RBI MPC updates: Expert View | NS Venkatesh, Bharat InvITs Association
The Reserve Bank of India’s decision to maintain the repo rate at 5.25% and retain a neutral stance reflects a mature, stabilising approach to current geopolitical pressures. By controlling inflation and maintaining long-term financial stability, the central bank has created a highly predictable environment which is vital for capital-intensive sectors. This move broadens access to long-term capital, deepens India’s bond markets, and supports the growth of the InvIT industry while creating a more conducive environment for long-term infrastructure investment.

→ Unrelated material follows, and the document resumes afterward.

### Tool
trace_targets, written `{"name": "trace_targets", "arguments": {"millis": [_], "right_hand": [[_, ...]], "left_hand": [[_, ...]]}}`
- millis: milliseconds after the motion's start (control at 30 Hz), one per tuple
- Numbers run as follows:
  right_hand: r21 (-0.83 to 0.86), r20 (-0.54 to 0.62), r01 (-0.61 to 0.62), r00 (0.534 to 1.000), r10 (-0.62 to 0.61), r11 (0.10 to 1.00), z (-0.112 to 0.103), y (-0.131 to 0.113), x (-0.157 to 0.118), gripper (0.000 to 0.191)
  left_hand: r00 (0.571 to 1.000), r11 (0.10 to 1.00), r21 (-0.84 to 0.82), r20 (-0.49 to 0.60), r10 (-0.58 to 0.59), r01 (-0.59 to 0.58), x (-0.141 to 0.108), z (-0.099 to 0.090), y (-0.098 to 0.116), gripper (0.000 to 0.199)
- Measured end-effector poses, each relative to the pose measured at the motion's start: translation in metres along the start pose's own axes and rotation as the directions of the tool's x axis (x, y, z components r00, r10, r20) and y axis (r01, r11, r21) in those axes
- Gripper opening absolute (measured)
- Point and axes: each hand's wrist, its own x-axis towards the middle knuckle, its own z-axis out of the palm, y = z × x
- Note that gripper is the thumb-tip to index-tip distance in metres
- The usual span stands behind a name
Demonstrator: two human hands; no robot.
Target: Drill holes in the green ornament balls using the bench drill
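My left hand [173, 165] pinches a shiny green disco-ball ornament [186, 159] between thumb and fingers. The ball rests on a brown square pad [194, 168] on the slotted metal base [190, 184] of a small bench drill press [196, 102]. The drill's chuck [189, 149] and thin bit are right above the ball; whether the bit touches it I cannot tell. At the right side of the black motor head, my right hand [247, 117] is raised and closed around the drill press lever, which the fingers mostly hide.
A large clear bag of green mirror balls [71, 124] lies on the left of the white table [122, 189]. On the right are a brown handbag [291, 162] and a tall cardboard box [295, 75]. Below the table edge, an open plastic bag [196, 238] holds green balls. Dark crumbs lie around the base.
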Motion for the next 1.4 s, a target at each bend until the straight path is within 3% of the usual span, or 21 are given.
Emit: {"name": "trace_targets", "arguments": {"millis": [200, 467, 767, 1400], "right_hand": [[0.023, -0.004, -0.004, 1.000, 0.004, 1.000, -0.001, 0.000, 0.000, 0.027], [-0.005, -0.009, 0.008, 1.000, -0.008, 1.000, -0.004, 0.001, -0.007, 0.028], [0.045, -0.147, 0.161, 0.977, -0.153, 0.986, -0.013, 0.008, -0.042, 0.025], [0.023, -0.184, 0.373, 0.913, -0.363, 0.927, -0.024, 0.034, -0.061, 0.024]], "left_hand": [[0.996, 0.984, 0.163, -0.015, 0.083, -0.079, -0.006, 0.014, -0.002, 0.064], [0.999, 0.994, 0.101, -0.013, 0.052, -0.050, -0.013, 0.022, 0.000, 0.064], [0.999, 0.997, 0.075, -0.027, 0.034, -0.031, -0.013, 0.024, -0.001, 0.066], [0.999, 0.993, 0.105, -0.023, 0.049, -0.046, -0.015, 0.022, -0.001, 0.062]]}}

While the RBI has revised its growth outlook for the current year, we believe that India’s strong macroeconomic fundamentals, healthy foreign exchange reserves, and continued investment in infrastructure firmly positions the economy for a sustained long-term growth.
- June 5, 2026 13:26
Industry View | Vinod Francis, SGM & Chief Financial Officer, South Indian Bank
The RBI’s decision to keep the repo rate unchanged at 5.25% while maintaining a neutral stance reflects a balanced, prudent approach amid global uncertainties. With GDP growth revised to 6.6% and CPI inflation at 5.1% within the target range, the central bank rightly flags upward inflation pressures while demonstrating confidence in India’s resilient economy. For the banking sector, this policy provides stability for asset-liability management and sustained credit growth. For borrowers, the status quo ensures no immediate change in loan servicing costs, offering a stable environment for home, vehicle, and business loans. The cautious neutral stance underscores the RBI’s commitment to monitoring inflation and global developments before further action, with rates expected to remain low for an extended period. The regulatory measures are equally significant. The proposal to increase NRI/OCI investment limits in listed equity without SEBI registration, extended to all individual PROIs, plus the removal of capital gains tax on government securities for foreign investors, will strengthen foreign currency inflows and banking liquidity. For banks with strong NRI customer bases, the FCNR(B) deposit relaxation aids deposit mobilisation and funding flexibility. Improved forex liquidity and greater foreign participation in government bonds contribute to a stable operating environment. As Governor Sanjay Malhotra noted, India’s economy is ‘in a good spot,’ and this policy appropriately balances growth with macroeconomic stability amid external uncertainty, creating a conducive environment for responsible credit expansion and financial inclusion.”
- June 5, 2026 13:13
RBI MPC 2026 Live: Industry View | Binod Kumar, MD & CEO, Indian Bank
Measures taken to stabilise Rupee is a welcome move. Amid a geopolitical crisis, the Indian economy displayed great resilience and has withstood global headwinds. RBI’s decision to maintain rates underscores its focus on growth. We expect demand, especially in Retail, Agriculture, and MSME (RAM) segments, to continue growing as policies to improve economic conditions and the health of the economy are implemented. This policy also enhances confidence in the fundamentals of the Indian economy. We remain committed to supporting economic development.
- June 5, 2026 13:13
RBI MPC latest updates: Expert View | Ram Raheja, Managing Director, S Raheja
The RBI’s decision to hold the repo rate at 5.25% is the right call given where we are in the cycle. Global conditions remain unsettled, and there are enough moving parts — energy prices, currency, external flows — to warrant caution before the next move in either direction. A stable rate environment does meaningful work for real estate: it keeps long-term planning viable and investor conviction intact.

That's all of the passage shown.